PhD Fulbright Scholar Manana Dlangalala Applies Cutting Edge AI Tools to Her Work on South African Farms.
On farms where crops and livestock are grown together, invisible microbial worlds can shape both food safety and public health. Animal waste, which carries bacteria and other microbes, can be washed by rain into soils and irrigation water used for crops. What happens to those microbes, how they interact with each other and evolve, how they are controlled by other microbes or multiply to become health risks for people eating the crops, has largely remained a mystery since humans first began farming.
But modern technology is allowing researchers to trace microbes in agricultural systems through their genes and use artificial intelligence to find patterns that reveal those hidden dynamics. Among the important questions researchers are concerned with is how and when microbes develop resistance to antibiotics—those found naturally in the soil as well as those introduced through human use. The results will lead to safer farming practices around the world.
That’s why PhD student Manana Dlangalala has brought the research she conducted on South African farms across the globe to the lab of Nutrition and Food Science Assistant Professor Ryan Blaustein.

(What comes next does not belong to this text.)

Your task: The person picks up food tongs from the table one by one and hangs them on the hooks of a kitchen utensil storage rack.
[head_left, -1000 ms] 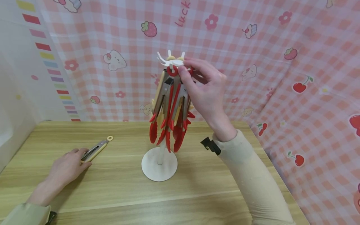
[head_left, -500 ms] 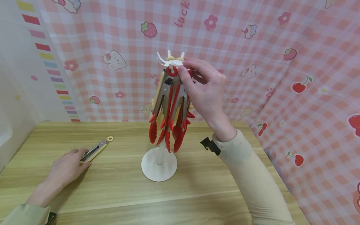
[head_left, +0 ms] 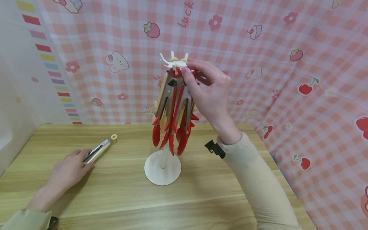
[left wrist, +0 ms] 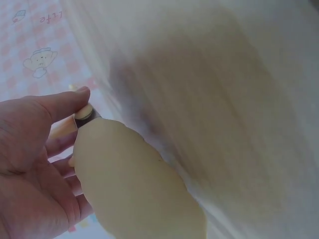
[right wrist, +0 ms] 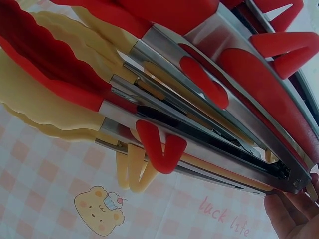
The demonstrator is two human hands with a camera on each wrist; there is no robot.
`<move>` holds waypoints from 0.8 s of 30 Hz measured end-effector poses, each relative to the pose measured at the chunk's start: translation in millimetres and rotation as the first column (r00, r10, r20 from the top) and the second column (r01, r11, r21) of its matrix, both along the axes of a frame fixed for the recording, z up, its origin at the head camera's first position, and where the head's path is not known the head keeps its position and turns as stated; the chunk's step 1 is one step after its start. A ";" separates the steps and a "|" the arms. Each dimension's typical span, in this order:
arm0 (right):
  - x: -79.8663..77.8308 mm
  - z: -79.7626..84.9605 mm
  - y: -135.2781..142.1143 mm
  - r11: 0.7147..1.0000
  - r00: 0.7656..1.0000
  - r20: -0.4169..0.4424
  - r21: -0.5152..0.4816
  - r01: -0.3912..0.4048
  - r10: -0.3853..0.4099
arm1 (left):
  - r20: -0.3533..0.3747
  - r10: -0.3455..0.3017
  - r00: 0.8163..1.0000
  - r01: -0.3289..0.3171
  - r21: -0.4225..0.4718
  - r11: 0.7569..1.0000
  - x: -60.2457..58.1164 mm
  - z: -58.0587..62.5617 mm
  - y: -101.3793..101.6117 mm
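My left hand (head_left: 67,171) holds a pair of cream-tipped kitchen tongs (head_left: 99,151), its yellow ring end pointing away from me over the table's left side. Close up in the left wrist view, the thumb presses near the broad cream head (left wrist: 134,179). At the top of a white stand (head_left: 163,172), my right hand (head_left: 211,88) pinches the ring end of red tongs just under the white hooks (head_left: 179,64). Several red tongs (right wrist: 199,144) and cream tongs (right wrist: 55,104) hang there heads down. The right fingertips are partly hidden behind the thumb and handles.
The stand's round base rests on a wood-grain table (head_left: 126,198). A pink checked cloth (head_left: 129,86) hangs close behind the table and along its right side. A pale wall stands at the left.
The tongs in my left hand have rolled a little and their ring end has shifted slightly up and right. My right hand and the stand keep their places.
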State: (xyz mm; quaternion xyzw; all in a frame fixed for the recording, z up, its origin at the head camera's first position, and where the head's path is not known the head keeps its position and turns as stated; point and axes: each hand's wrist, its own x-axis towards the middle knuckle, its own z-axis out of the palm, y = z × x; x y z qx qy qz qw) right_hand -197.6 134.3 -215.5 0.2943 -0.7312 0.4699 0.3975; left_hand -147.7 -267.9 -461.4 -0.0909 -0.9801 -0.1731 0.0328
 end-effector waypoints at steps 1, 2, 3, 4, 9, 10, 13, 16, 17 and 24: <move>0.0 0.1 0.1 1.000 1.000 -0.002 0.000 0.001 -0.001 | -0.003 0.001 1.000 -0.001 0.005 1.000 0.1 0.6 0.9; 0.1 0.2 0.1 1.000 1.000 -0.003 0.001 0.001 -0.001 | -0.007 0.001 1.000 -0.001 0.010 1.000 0.2 1.3 1.9; 0.1 0.2 0.1 1.000 1.000 -0.005 0.003 0.002 -0.002 | -0.014 0.002 1.000 -0.002 0.015 1.000 0.4 2.2 3.1; 0.2 0.3 0.2 1.000 1.000 -0.007 0.004 0.002 -0.002 | -0.021 0.003 1.000 -0.002 0.021 1.000 0.7 3.1 4.4; -0.1 0.7 0.2 1.000 1.000 -0.016 0.009 -0.002 0.002 | -0.079 0.019 0.997 -0.016 0.038 0.999 2.6 9.6 14.2; -0.1 0.8 0.2 1.000 1.000 -0.016 0.007 -0.004 0.004 | -0.098 0.020 0.995 -0.016 0.044 0.999 2.9 11.2 16.6; 0.0 0.8 0.2 1.000 1.000 -0.015 0.004 -0.007 0.007 | -0.149 0.019 0.989 -0.009 0.069 0.998 4.4 16.7 23.9; 0.3 0.5 0.2 1.000 1.000 -0.012 0.003 -0.008 0.008 | -0.192 0.019 0.981 0.000 0.098 0.995 5.7 21.8 29.5; 0.3 0.3 0.2 1.000 1.000 -0.010 0.004 -0.008 0.008 | -0.198 0.022 0.980 -0.001 0.106 0.994 6.2 23.3 31.0; 0.2 -0.5 0.8 1.000 1.000 -0.003 0.005 -0.018 0.018 | -0.250 0.050 0.967 -0.009 0.161 0.987 8.1 29.7 39.7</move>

She is a Fulbright Scholar from the University of Pretoria, and like the researchers on Blaustein’s team, Dlangalala’s work centers on tracing microbes through farming systems, from soils and water to various types of produce.
But unlike Dlangalala, Blaustein and his team have been using AI to build a clearer picture of how microbes move and how resistance to different pathogens and antibiotics might emerge and spread through the food system. Dlangala has come to the US to learn their approach and apply it to her research back home.

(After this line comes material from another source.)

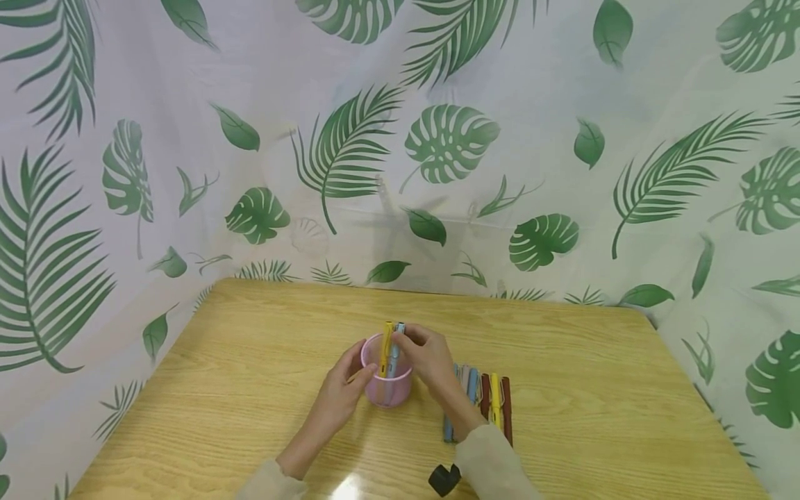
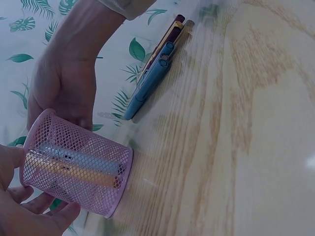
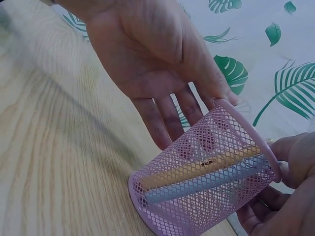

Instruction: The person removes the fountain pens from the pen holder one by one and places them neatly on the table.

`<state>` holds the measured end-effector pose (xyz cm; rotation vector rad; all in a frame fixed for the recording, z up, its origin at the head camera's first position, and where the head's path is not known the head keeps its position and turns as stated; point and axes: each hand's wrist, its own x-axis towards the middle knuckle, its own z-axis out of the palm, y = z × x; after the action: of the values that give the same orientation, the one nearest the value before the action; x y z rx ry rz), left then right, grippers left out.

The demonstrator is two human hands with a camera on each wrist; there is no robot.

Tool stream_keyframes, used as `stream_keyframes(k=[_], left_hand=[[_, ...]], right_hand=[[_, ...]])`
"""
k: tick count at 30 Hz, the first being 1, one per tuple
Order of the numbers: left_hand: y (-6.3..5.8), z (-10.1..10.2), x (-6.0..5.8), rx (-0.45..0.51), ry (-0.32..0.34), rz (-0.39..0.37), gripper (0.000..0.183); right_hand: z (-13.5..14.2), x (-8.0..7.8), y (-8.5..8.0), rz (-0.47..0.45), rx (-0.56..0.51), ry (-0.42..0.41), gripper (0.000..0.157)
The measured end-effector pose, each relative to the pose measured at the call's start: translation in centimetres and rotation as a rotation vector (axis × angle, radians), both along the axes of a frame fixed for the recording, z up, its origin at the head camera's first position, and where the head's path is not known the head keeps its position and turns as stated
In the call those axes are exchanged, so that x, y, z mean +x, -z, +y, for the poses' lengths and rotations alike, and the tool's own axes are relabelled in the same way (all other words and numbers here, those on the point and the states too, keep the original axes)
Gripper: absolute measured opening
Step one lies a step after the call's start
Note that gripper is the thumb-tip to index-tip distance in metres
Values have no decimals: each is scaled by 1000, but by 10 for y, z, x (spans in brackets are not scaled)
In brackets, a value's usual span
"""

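Observation:
A pink mesh pen cup [image 1: 389, 396] stands on the wooden table, with a yellow pen [image 1: 386, 349] and a light blue pen [image 1: 394, 361] upright inside it. My left hand [image 1: 342, 394] holds the cup by its left side, thumb near the rim and fingers round the mesh. At the cup's right, my right hand [image 1: 430, 355] pinches the upper end of the light blue pen between thumb and fingers. Through the mesh in the right wrist view, the light blue pen [image 3: 209, 184] lies alongside the yellow pen [image 3: 197, 172], both reaching close to the cup's bottom.
Right of the cup, several pens lie side by side, among them a blue pen [image 1: 473, 382], a yellow pen [image 1: 496, 397] and a dark red pen [image 1: 507, 410]; my right forearm partly covers the row. A small black object [image 1: 444, 479] sits near the front edge. Leaf-patterned cloth hangs behind the table.

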<state>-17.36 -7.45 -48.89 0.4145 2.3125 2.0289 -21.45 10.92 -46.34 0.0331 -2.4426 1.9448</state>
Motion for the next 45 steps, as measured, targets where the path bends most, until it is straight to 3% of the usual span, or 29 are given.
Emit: stream_keyframes(k=[16,21,45], left_hand=[[-2,1,-1,5,7,26,61],[-3,1,-1,11,3,23,62],[0,0,0,1,-2,24,57]], right_hand=[[15,12,-7,23,-23,73,30],[21,15,-11,55,-76,70,28],[57,25,-23,1,-163,76,30]])
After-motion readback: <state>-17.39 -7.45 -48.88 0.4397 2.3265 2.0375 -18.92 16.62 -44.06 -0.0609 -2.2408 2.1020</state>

For the last few months, she has been strengthening her data analysis skills, which she will later incorporate into her research toolkit for predictive modeling using machine learning. It is a natural extension of her work to understand how patterns of antimicrobial resistance in E.coli differ between the small-scale and commercial farming operations on “integrated farms,” agricultural systems where crops and animals are raised together. She is hoping to build predictive models that could predict antibiotic resistance based on microbial data.

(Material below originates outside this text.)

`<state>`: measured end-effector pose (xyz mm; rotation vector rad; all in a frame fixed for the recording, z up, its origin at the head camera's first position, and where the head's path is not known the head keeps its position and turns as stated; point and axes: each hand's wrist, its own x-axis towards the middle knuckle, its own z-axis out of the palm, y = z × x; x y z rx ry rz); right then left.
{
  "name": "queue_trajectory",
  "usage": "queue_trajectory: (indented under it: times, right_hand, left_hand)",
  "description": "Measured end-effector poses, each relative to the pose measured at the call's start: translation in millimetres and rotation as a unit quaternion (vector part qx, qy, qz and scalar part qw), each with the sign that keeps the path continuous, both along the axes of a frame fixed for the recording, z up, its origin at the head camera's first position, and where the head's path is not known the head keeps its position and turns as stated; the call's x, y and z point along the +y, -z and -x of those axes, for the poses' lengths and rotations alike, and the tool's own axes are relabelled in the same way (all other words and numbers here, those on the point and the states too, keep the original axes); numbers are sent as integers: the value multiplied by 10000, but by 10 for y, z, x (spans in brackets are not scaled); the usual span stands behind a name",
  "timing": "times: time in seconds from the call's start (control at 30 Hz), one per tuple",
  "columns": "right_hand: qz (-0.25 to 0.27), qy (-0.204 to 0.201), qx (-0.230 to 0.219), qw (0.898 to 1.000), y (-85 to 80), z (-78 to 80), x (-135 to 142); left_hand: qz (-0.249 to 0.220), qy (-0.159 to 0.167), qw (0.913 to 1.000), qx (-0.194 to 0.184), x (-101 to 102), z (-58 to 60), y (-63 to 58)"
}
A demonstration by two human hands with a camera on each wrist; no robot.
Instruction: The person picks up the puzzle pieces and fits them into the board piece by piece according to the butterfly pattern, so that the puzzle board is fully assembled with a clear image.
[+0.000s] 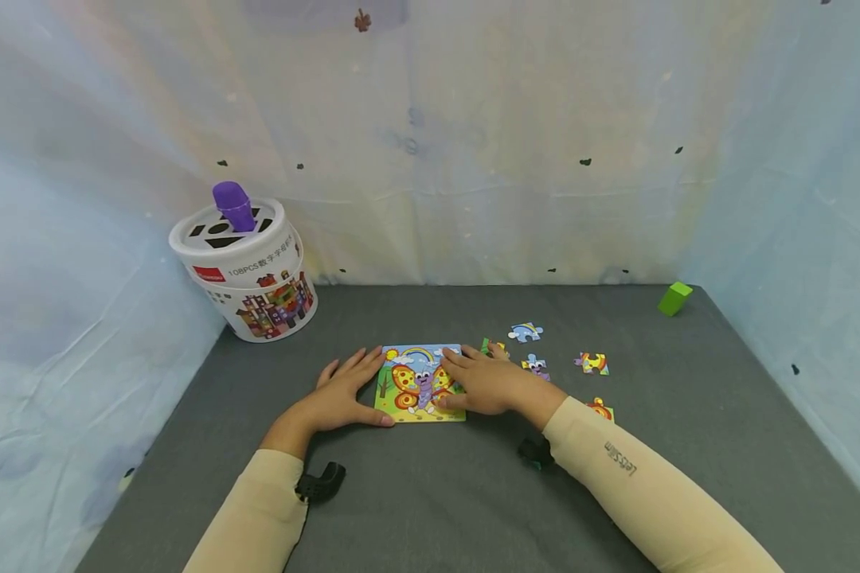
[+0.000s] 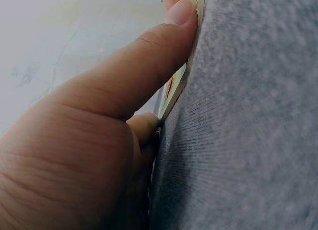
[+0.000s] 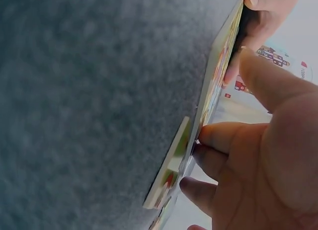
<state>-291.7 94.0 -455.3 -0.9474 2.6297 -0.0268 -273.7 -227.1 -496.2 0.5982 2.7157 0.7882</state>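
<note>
A square butterfly picture board lies flat on the grey cloth in the head view. At its left side is my left hand, fingers spread and thumb along the lower left corner. In the left wrist view the thumb touches the board's thin edge. My right hand covers part of the board's right side, its fingers extended over the picture. The right wrist view shows the right fingertips at the board's edge. A green puzzle piece lies close to that edge.
Several loose puzzle pieces lie to the right, among them a blue one, a purple one and a yellow-red one. A white bucket with a purple block on its lid stands back left. A green block sits back right.
</note>
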Motion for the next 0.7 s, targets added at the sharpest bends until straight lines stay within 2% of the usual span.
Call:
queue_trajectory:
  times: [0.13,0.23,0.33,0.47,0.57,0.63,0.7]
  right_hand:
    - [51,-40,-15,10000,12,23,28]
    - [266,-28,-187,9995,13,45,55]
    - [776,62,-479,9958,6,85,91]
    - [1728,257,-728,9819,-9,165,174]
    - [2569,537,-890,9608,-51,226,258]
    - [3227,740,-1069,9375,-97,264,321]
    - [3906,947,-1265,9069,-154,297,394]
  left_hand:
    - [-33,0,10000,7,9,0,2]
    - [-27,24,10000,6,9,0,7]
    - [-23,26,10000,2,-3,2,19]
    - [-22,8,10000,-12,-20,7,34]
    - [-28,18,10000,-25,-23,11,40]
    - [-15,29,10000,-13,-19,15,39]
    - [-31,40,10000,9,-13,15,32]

“If we can predict where antimicrobial resistance is likely to occur, we can implement early and more targeted interventions,” she says.
In South Africa, integrated farm systems span two very different scales: small, backyard operations and large commercial farms. Before coming to UMD, her research focused on comparing the presence of bacteria through both types of farm ecosystems—from soil and irrigation water to pig feed, fresh produce, and even animal waste.
“We wanted to look at everything together,” she explains. “Not just one piece, but the whole system.”
To do that, she collected samples from multiple points across six farms—three small-scale and three commercial. She tested them for indicator microorganisms like E. coli, which signal potential contamination and thus food safety risk. The bacteria appeared across both types of farms, but important differences emerged.
On small farms, E. coli levels were significantly higher in pig feed and fresh produce. She suspects that storage conditions or handling practices may play a role, especially since small-scale farmers typically purchase feed rather than produce it themselves and have limited formal hygiene training. In contrast, commercial farms—where feed is often made from homegrown maize—showed lower contamination in feed but higher E. coli levels in irrigation water, likely tied to the use of surface water sources like rivers or dams which may be contaminated.
“These systems are complex,” she says. “You can’t always compare them directly because conditions are different.”
Her work identified important patterns in resistance to antibiotics. For example, she found that while resistant bacteria were present in both systems, multi-drug resistance (defined as resistance to three or more classes of antibiotics) was more common in samples from small-scale farms. That raises concerns about antibiotic use and regulation.
“In some cases, antibiotics are used for growth promotion, not just treatment,” she notes. “And there aren’t always clear guidelines.”
The ultimate goal of her work is not just to identify problems, but to help solve them. By mapping where contamination and resistance occur, she hopes to provide farmers with practical recommendations to reduce risk, such as improving feed storage or treating irrigation water.
Beyond the technical skills, the experience has reshaped how she thinks about her work. Exposure to new research styles, collaborative approaches, and diverse perspectives have helped her refine not only her analysis, but also how she tells the story of her data.
“I was struggling to package my work before,” she admits. “Now I can see the bigger picture—what story the data is telling.”
As she prepares to return home and complete her Ph.D., she carries with her not just findings, but a broader vision: one that connects environmental health, animal health, plant health, and human well-being in a single, integrated farm production system.